Have you considered the JSON format? There are Java API's to seamlessly convert a (collection or map of) Javabean object(s) into JSON format, such as Google Gson. In JavaScript/jQuery you can handle JSON perfectly as if it's a worthfully JavaScript object. It is comparable with a Javabean in Java. No overheads like with formatting and parsing XML's.
You can create a Servlet
which writes a JSON string to the response so that it can be called by jQuery's $.getJSON()

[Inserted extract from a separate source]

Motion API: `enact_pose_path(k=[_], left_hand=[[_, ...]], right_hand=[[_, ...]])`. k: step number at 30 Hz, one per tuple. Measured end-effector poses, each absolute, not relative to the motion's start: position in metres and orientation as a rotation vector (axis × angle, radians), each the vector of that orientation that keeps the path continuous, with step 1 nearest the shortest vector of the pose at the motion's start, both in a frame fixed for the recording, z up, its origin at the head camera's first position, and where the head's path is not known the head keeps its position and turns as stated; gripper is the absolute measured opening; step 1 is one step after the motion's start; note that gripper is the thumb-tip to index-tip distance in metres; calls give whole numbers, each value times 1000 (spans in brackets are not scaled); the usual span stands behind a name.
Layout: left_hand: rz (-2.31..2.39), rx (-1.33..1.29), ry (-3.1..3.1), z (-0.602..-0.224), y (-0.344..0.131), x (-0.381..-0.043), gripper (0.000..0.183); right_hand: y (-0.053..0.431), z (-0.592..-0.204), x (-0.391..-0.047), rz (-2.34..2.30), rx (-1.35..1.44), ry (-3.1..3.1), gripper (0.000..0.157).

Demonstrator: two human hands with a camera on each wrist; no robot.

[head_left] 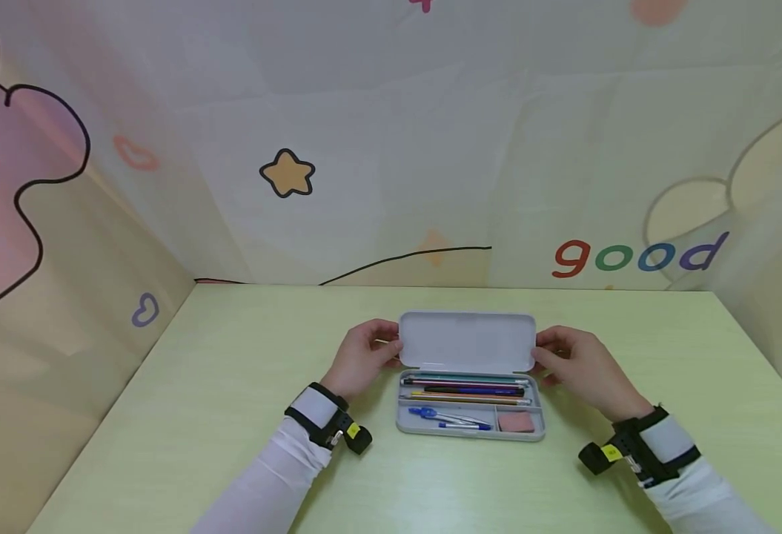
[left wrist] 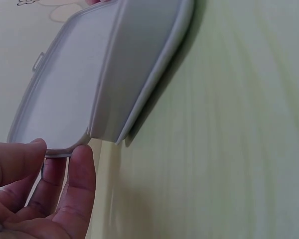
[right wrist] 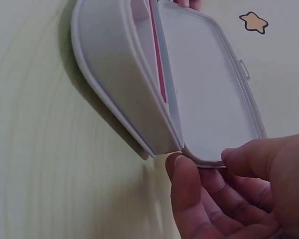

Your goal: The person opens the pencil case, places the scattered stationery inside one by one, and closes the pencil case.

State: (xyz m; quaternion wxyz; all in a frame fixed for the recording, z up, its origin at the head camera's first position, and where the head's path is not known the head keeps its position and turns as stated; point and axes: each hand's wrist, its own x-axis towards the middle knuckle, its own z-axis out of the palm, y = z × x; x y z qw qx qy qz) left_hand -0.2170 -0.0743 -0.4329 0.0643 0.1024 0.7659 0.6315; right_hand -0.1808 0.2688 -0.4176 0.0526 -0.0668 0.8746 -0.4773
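Observation:
A pale grey pencil case [head_left: 471, 436] lies on the table with its lid [head_left: 467, 340] raised at the back. My left hand [head_left: 366, 356] pinches the lid's left edge, thumb on the inner face and fingers behind, as the left wrist view shows. On the opposite edge my right hand [head_left: 580, 367] pinches the lid in the same way. Several pencils [head_left: 467, 395] lie in the long back compartment. In front of them are a blue compass [head_left: 431, 413] and a short blue pen [head_left: 464, 426]. A pink eraser [head_left: 516, 423] fills the small compartment at the right.
The light green table [head_left: 230, 415] ends at the back against a printed cloth [head_left: 377, 185], which also hangs along both sides. Each wrist wears a black strap with a small camera.

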Motion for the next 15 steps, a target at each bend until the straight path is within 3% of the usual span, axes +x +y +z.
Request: enact_pose_path(k=[15], left_hand=[[1950, 287, 2302, -432, -77, -217, 28]], right_hand=[[265, -416, -178, -1492, -196, 2669, 37]])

. Here's a kickoff example where Item
is a fictive Javabean with three properties id
, name
and value
:
protected void doGet(HttpServletRequest request, HttpServletResponse response) throws ServletException, IOException {
List<Item> items = itemDAO.list();
String json = new Gson().toJson(items);
response.setContentType("application/json");
response.setCharacterEncoding("UTF-8");
response.getWriter().write(json);
}
To display those items in a table, just do roughly like this in jQuery:
<script>
$(document).ready(function() {
$.getJSON('json/items', function(items) {
$(items).each(function(i, item) {
var row = $('#table').append('<tr>');
row.append('<td>').text(item.id);
row.append('<td>').text(item.name);
row.append('<td>').text(item.value);
});
});
});
</script>
...
<table id="table"></table>
That's all! Hope this gives new insights. You can use this in the click
event of any tab. You could even reuse the same table for display if that doesn't differ that much. Just do a $('#table').empty()
beforehand to get rid of all rows.
Edit: I overlooked one important consideration:
but i wasn't sure about accessibility - would screen readers pick up this data?
Screenreaders won't execute any JavaScript/CSS. If this is actually a showstopper, then you'll need to drop the JS/jQuery idea and go for "plain vanilla" synchronous requests with normal <a>
links in each tab and take benefit of Servlet and JSP's JSTL/EL powers to display content conditionally based on the request parameters.